R data.table 条件聚合 [英] R data.table conditional aggregation
问题描述
我面临(我认为)是 data.table
上的聚合的棘手问题我有以下 data.table
I'm faced with (what I think) is a tough problem with aggregations on data.table
I've the following data.table
structure(list(id1 = c("a", "a", "a", "b", "b", "c", "c"), id2 = c("x",
"y", "z", "x", "u", "y", "z"), val = c(2, 1, 2, 1, 3, 4, 3)), .Names = c("id1",
"id2", "val"), row.names = c(NA, -7L), class = c("data.table",
"data.frame"), .internal.selfref = <pointer: 0x1f66a78>)
我想根据第二列 id2
在 val
列上为此数据创建条件聚合.完成聚合的方式是仅包含 id1
组,这些组至少具有来自给定 id2
元素的一个元素.我将通过一个示例来说明我的意思.
I would like to create conditional aggregates on the val
column for this data based on the second column id2
. The way the aggregation is done is to only include id1
groups which have at least one element from a given id2
element. I'll step through an example to show what I mean.
x
(第一行第 2 列)的条件聚合将包括 val
值 2,1,2 用于 id1 = a
和val
values = 1,3 from id1 = b
因为存在 id2=x
但没有来自 id1=c的值code>,结果为 2 + 1 + 2 + 1 + 3 = 9.我希望 9 作为
id2 = x
出现的每一行的第 4 列.
The conditional aggregate for x
(the first row 2nd column) would include val
values 2,1,2 for id1 = a
and val
values = 1,3 from id1 = b
because id2=x
exists for them but no values from id1=c
, resulting in a value of 2 + 1 + 2 + 1 + 3 = 9. I want the 9 as a 4th column in every row where id2 = x
appears.
同样,我想对所有 id2
值执行此操作.所以最终的输出是
Likewise, I want to do this for all id2
values. So the final output would be
id1 id2 val c.sum
1: a x 2 9
2: a y 1 12
3: a z 2 12
4: b x 1 9
5: b u 3 4
6: c y 4 12
7: c z 3 14
这在 R,data.table 中可能吗?或任何其他包/方法?提前致谢
Is this possible in R, data.table?

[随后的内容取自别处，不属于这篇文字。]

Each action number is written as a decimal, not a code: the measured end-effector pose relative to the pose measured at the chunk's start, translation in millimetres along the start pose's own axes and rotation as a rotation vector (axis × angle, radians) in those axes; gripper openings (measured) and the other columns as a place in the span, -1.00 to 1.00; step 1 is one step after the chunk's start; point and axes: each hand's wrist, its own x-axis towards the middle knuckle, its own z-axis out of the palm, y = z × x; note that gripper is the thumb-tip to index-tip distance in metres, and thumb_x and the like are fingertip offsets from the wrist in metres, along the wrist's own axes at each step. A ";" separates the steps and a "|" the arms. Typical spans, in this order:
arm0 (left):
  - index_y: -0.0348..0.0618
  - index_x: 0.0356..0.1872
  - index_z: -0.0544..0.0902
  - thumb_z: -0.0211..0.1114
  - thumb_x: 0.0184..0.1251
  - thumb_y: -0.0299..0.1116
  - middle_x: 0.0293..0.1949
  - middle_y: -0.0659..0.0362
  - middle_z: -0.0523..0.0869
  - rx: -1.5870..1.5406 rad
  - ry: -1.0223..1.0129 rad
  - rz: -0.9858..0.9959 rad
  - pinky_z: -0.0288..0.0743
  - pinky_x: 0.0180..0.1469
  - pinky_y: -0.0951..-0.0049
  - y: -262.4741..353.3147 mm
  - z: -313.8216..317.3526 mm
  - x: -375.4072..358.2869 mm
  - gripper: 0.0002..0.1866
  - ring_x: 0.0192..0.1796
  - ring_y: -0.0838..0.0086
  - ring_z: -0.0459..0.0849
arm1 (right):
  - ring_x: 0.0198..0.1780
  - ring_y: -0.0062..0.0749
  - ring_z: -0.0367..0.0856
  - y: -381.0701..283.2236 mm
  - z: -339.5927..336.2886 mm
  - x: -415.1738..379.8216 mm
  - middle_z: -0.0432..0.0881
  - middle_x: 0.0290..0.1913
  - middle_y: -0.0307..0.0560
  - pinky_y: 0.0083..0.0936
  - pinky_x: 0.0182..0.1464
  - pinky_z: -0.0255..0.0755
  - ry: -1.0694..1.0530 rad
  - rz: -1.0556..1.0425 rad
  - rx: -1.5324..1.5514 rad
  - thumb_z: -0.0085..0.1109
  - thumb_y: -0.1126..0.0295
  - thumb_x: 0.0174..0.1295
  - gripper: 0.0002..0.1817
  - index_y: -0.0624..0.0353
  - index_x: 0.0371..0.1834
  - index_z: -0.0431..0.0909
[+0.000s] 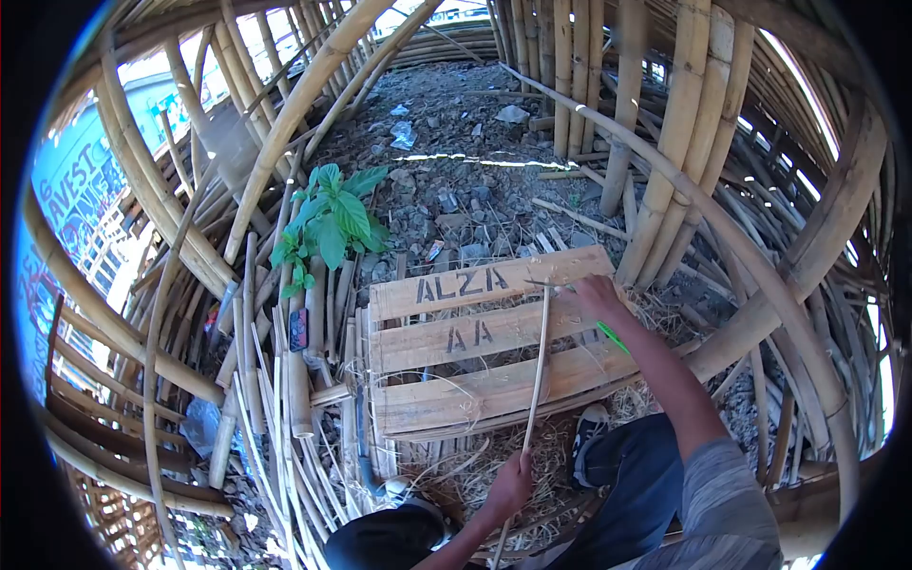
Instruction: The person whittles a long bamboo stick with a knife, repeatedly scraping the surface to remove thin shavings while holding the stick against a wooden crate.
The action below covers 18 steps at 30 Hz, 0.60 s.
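A long thin bamboo strip [539, 380] slants over a slatted wooden crate [456, 399] marked "ALZA" and "AA". My left hand [510, 489] is closed around the strip's lower part, in front of the crate. At the crate's upper right, my right hand [594, 296] is closed on a thin dark tool, seemingly a knife [543, 282], whose blade lies across the strip's upper end. A bright green item [611, 334] shows beside my right forearm, under the wrist.
Bamboo poles [693, 114] stand at the right and arch on the left. A green plant [332, 218] grows behind the crate. A phone-like object [298, 330] lies on poles at left. Pale shavings [541, 475] cover the ground around my feet.
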 end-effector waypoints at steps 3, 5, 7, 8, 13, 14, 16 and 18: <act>-0.25 -0.41 0.37 -0.22 0.50 -0.04 -0.69 0.19 0.36 -0.028 -0.027 -0.013 0.29 -0.51 0.33 -21.8 7.6 4.4 -0.54 -0.63 0.45 0.38 | -0.48 -0.01 0.61 -46.5 -40.5 -18.5 0.60 -0.56 0.10 -0.16 -0.32 0.46 -0.265 0.024 0.099 -0.08 -0.21 0.21 -0.37 0.19 -0.52 0.66; -0.24 -0.43 0.37 -0.22 0.50 -0.05 -0.69 0.20 0.37 -0.052 0.003 0.049 0.28 -0.53 0.35 -10.0 3.8 2.2 -0.55 -0.63 0.46 0.39 | -0.46 0.00 0.62 -73.4 -63.7 -40.8 0.60 -0.57 0.12 -0.16 -0.32 0.46 -0.514 0.047 0.205 -0.07 -0.20 0.21 -0.36 0.20 -0.55 0.65; -0.24 -0.45 0.35 -0.23 0.51 -0.07 -0.70 0.20 0.36 -0.118 -0.086 -0.096 0.26 -0.54 0.32 5.6 -2.8 -4.5 -0.55 -0.64 0.45 0.38 | -0.50 -0.02 0.60 -92.5 -63.4 -74.4 0.56 -0.64 0.09 -0.17 -0.35 0.46 -0.486 -0.178 0.201 -0.06 -0.20 0.20 -0.38 0.16 -0.59 0.64; -0.24 -0.45 0.35 -0.23 0.51 -0.08 -0.70 0.20 0.35 -0.084 -0.072 -0.072 0.25 -0.54 0.32 9.3 -4.4 -6.8 -0.55 -0.64 0.45 0.37 | -0.53 -0.05 0.59 -98.7 -75.2 -75.4 0.56 -0.65 0.05 -0.17 -0.39 0.46 -0.472 -0.200 0.154 -0.05 -0.20 0.20 -0.39 0.14 -0.60 0.64; -0.23 -0.46 0.32 -0.24 0.51 -0.10 -0.71 0.20 0.32 0.035 -0.009 0.032 0.24 -0.52 0.32 -13.4 3.8 -5.1 -0.57 -0.63 0.44 0.37 | -0.53 -0.15 0.61 -31.7 -54.8 -15.9 0.58 -0.62 0.01 -0.20 -0.43 0.46 -0.435 0.181 0.043 -0.08 -0.24 0.20 -0.36 0.13 -0.60 0.63; -0.17 -0.48 0.30 -0.26 0.51 -0.07 -0.72 0.24 0.29 0.019 -0.011 0.037 0.22 -0.60 0.39 -20.5 4.9 -2.6 -0.57 -0.68 0.49 0.35 | -0.53 -0.15 0.61 -20.0 -47.2 -6.0 0.58 -0.62 0.01 -0.20 -0.43 0.46 -0.417 0.202 0.053 -0.08 -0.24 0.20 -0.36 0.13 -0.60 0.63; -0.16 -0.47 0.29 -0.25 0.51 -0.04 -0.73 0.24 0.31 -0.108 -0.082 -0.057 0.21 -0.62 0.39 -11.9 -2.0 -1.5 -0.56 -0.70 0.50 0.35 | -0.57 -0.18 0.58 -3.2 -25.7 -0.2 0.55 -0.66 -0.02 -0.24 -0.48 0.44 -0.196 0.075 0.007 -0.12 -0.27 0.21 -0.34 0.12 -0.62 0.61; 0.01 -0.50 0.22 -0.31 0.49 0.05 -0.75 0.34 0.21 -0.353 -0.168 -0.178 0.03 -0.78 0.57 -10.2 -1.9 -4.0 -0.57 -0.78 0.64 0.19 | -0.59 -0.19 0.57 -27.1 -38.8 -5.9 0.54 -0.68 -0.04 -0.25 -0.50 0.44 -0.303 0.076 0.036 -0.14 -0.26 0.22 -0.33 0.12 -0.64 0.60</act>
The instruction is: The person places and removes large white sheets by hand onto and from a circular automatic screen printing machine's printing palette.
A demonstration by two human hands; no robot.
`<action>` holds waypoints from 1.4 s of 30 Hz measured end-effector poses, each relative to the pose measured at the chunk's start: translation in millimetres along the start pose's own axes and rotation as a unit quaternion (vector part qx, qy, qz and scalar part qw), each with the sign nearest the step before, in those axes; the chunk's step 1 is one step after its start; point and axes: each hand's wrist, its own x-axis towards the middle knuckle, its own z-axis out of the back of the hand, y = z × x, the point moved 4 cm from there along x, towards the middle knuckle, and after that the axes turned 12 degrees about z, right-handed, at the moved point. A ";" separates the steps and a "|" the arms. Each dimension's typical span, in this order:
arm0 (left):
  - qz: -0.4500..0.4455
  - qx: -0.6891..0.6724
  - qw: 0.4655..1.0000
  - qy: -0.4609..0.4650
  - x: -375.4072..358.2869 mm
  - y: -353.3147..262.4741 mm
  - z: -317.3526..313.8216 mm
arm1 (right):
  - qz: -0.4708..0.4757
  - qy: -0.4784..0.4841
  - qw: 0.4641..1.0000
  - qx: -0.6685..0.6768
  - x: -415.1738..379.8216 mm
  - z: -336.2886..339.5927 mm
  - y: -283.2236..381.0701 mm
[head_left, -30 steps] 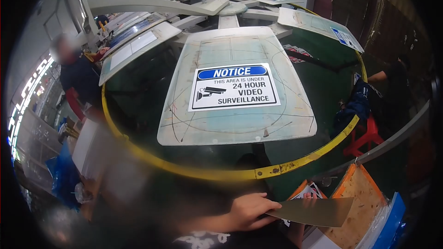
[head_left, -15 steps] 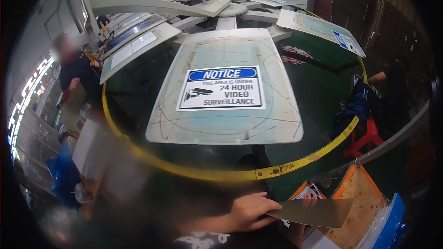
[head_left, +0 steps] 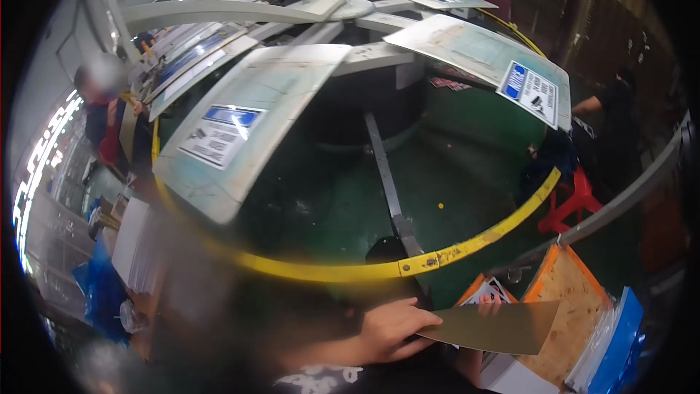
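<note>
Low in the view, my left hand (head_left: 397, 327) pinches the left end of a thin olive-brown sheet (head_left: 503, 328). My right hand (head_left: 490, 305) is mostly hidden by that sheet; its fingertips show over the far edge, and its wrist comes out below. Beyond both hands, a pale platen (head_left: 248, 138) on the rotary machine carries a blue-and-white NOTICE sign (head_left: 222, 136). Another platen (head_left: 467, 47) at the right bears a similar sign (head_left: 536, 93). Partly covered printed sheets (head_left: 481, 290) lie just behind my right fingers.
A yellow ring rail (head_left: 328, 272) curves in front of the platens. At lower right stand an orange-edged wooden board (head_left: 569, 284) and blue plastic (head_left: 620, 343). A red stool (head_left: 572, 204) and one person (head_left: 616, 117) are at right; another person (head_left: 102, 117) is at left.
The platens have turned: the one in front swung left, and the right-hand one came nearer the middle. Both hands keep hold of the sheet with hardly any movement.
</note>
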 end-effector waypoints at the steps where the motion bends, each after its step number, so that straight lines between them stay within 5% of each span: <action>1: 0.001 -0.002 1.000 0.014 0.0 0.4 -0.6 | 0.002 0.000 1.000 -0.001 0.8 -0.4 1.0; 15: 0.040 -0.051 0.996 0.055 -0.8 17.4 10.4 | 0.097 0.047 0.990 -0.095 8.0 -3.2 -8.9; 17: 0.051 -0.055 0.996 0.046 1.5 18.9 22.2 | 0.274 0.128 0.896 -0.324 11.9 1.7 -13.4; 20: 0.126 -0.147 0.976 0.100 7.9 20.2 50.6 | 0.400 0.178 0.790 -0.429 10.3 -0.1 -27.4; 21: 0.171 -0.229 0.951 0.122 7.4 24.5 63.8 | 0.219 0.164 0.935 -0.225 -1.9 -20.1 -14.9; 22: 0.223 -0.284 0.924 0.123 6.6 29.5 79.2 | 0.054 0.053 0.997 0.015 -22.0 -46.6 3.5; 23: 0.272 -0.339 0.892 0.125 6.5 32.3 93.2 | -0.022 0.005 0.998 0.062 -29.6 -53.5 3.5; 24: 0.318 -0.392 0.854 0.128 7.5 35.0 110.5 | -0.055 0.060 0.988 0.130 -27.6 -56.5 -3.5; 25: 0.326 -0.284 0.897 0.087 16.1 37.5 142.2 | -0.094 0.112 0.971 0.190 -27.3 -61.2 -9.1; 26: 0.183 -0.036 0.981 -0.056 17.9 59.3 169.9 | -0.088 0.264 0.922 0.268 -9.9 -47.2 -25.7; 27: 0.371 -0.090 0.908 -0.171 12.4 93.2 186.5 | -0.073 0.402 0.846 0.343 2.7 -28.7 -35.1; 28: 0.222 0.168 0.915 -0.292 11.1 136.2 223.4 | -0.065 0.532 0.745 0.398 12.3 -7.2 -44.1; 29: 0.200 0.325 0.850 -0.362 11.4 173.8 258.1 | -0.059 0.534 0.742 0.401 13.2 -2.6 -42.3; 32: 0.466 0.259 0.780 -0.327 -24.0 360.0 350.1 | -0.047 0.263 0.927 0.263 17.5 -5.3 -35.1; 34: 0.566 -0.032 0.799 -0.201 -18.7 373.4 361.0 | -0.040 0.146 0.974 0.167 11.3 -13.6 -22.7; 38: 0.513 -0.066 0.833 -0.196 -6.9 347.8 379.6 | -0.032 0.068 0.992 0.101 3.7 -25.7 -8.0; 42: 0.437 -0.296 0.840 -0.122 7.3 315.9 378.8 | -0.025 0.038 0.995 0.088 1.0 -29.8 -2.0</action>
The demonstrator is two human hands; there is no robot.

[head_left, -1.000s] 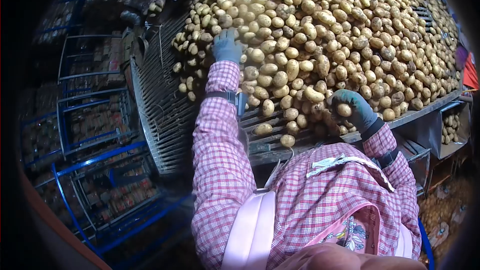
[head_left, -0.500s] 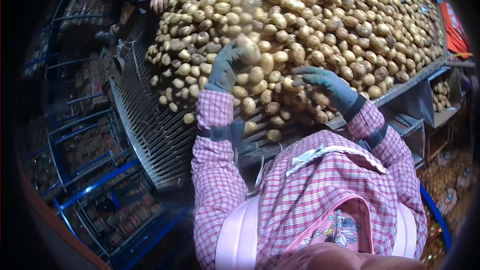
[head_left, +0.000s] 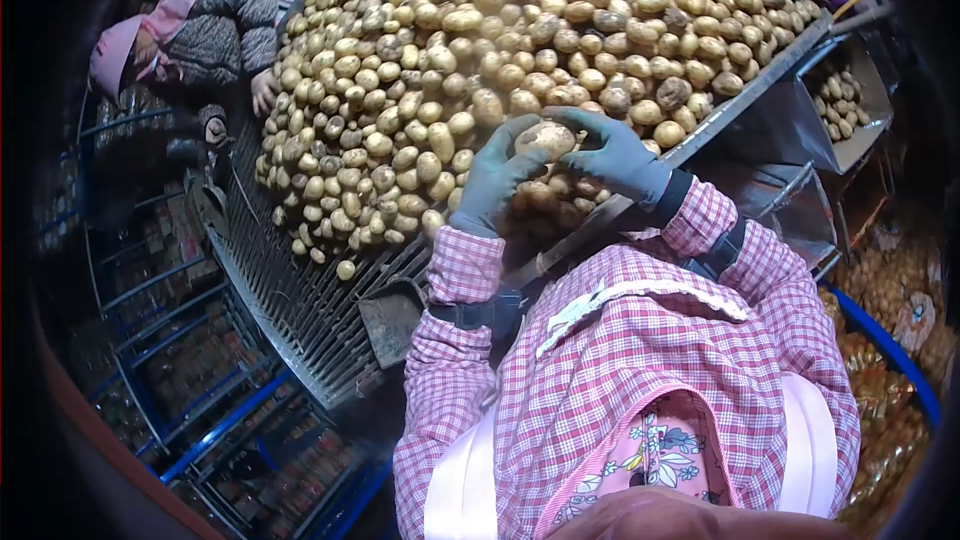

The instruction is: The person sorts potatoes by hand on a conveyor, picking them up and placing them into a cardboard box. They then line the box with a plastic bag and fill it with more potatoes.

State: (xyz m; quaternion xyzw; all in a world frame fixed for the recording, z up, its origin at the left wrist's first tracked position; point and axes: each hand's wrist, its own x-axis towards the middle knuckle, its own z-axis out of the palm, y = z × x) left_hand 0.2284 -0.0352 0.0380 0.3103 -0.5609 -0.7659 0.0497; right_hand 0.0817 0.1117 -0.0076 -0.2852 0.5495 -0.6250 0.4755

Or any other package/method? Thanks in advance
推荐答案
鉴于 d
是您的输入结构:
Given that d
is your input structure:
library(data.table)
d[,c.sum:=sum(d$val[d$id1 %in% id1]),by=id2][]
工作原理:by=id2
将输入数据表d
按id2
分组;d$id1 %in% id1
选择 d
中 id1
与所考虑组的 id1
匹配的行;sum(d$val[...])
从这些行中获取值的总和;最后,c.sum:=sum(...)
将 c.sum
列添加到 d
.结尾 []
仅用于打印目的.
How it works: by=id2
groups input data table d
by id2
; d$id1 %in% id1
selects rows in d
whose id1
matches id1
of the group under consideration; sum(d$val[...])
takes sum of values from such rows; finally, c.sum:=sum(...)
adds a column c.sum
to d
. The ending []
are needed only for the printing purpose.
输出是:
# id1 id2 val c.sum
# 1: a x 2 9
# 2: a y 1 12
# 3: a z 2 12
# 4: b x 1 9
# 5: b u 3 4
# 6: c y 4 12
# 7: c z 3 12
这篇关于R data.table 条件聚合的文章就介绍到这了,希望我们推荐的答案对大家有所帮助,也希望大家多多支持IT屋!